Three of Levy’s five children have adopted a more observant lifestyle. They are part of a micro trend in which the children of secular kibbutzim are embracing religious practice, while the kibbutzim at large are becoming more open to Jewish study and observance. 

Seven years ago, Kibbutz Nachshonim, in central Israel, put an end to its annual Yom Kippur barbecue. Instead, each year the kibbutz invites a guest rabbi to lead services on the Day of Atonement. “Kibbutzniks who become more religious are a statistic. Every kibbutz that I know in Israel has at least one,” said Korati.

Change is not without opposition. Three years ago, Beit Alfa’s dining hall stopped serving dinner on Yom Kippur, which “caused an uproar,” according to Lev. Although kibbutz life is no longer purely socialist, the tradition of collective decision making remains strong. “People are afraid that if their neighbor stops driving on Shabbat, then they will be coerced into keeping the streets quiet on Shabbat. One person’s decision affects the other.” 

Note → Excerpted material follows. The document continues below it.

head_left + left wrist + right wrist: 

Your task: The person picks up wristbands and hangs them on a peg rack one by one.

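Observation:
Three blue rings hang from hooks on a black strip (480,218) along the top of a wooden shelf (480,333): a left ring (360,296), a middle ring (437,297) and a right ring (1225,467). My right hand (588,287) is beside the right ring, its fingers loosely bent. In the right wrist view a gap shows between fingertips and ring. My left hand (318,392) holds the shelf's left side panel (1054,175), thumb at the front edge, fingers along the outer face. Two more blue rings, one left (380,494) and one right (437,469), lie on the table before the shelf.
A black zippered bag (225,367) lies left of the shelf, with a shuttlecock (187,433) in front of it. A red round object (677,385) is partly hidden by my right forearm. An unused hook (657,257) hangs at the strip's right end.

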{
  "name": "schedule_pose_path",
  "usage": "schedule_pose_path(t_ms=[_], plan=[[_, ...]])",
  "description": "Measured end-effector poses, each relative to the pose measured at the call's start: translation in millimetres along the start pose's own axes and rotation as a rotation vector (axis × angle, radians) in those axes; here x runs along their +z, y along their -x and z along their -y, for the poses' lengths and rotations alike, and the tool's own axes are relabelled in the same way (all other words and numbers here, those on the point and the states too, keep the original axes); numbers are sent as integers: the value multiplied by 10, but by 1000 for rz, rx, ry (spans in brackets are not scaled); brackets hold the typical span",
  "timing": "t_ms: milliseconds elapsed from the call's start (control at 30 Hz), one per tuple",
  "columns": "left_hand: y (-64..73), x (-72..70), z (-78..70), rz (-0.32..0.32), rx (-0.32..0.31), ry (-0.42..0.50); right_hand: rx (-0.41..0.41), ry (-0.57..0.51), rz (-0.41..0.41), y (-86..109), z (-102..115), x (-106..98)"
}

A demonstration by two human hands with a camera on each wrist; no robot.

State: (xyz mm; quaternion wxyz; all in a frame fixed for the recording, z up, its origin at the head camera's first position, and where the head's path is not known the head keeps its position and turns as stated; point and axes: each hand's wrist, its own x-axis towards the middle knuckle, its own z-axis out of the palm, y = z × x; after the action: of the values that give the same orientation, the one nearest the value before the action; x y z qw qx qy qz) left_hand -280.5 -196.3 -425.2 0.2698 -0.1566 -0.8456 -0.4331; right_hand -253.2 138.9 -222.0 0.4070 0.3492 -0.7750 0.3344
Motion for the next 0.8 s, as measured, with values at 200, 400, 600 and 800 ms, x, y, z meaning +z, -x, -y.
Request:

At Beit HaShita, when Levy invited a neighbor to join High Holiday services he replied that he would be riding his motorcycle in front of the gathering place and rev the motor to drown out the prayers. “People think that if we start praying then we start a synagogue, and then people will no longer be free to do as they choose,” she said.

Korati recalls that his mother-in-law was, initially, adamantly opposed to his increasingly observant lifestyle. Eventually she asked Rabbi Tor to kosher her kitchen so that Korati and his wife would eat in her home. Though his mother-in-law is not observant, seeing Korati’s lifestyle up close has changed her attitude. 

“She says Chabad is the closest to the kibbutz mindset. Chabad and the kibbutz view all people as equal, and both see the world not as it is, but how it is supposed to be.”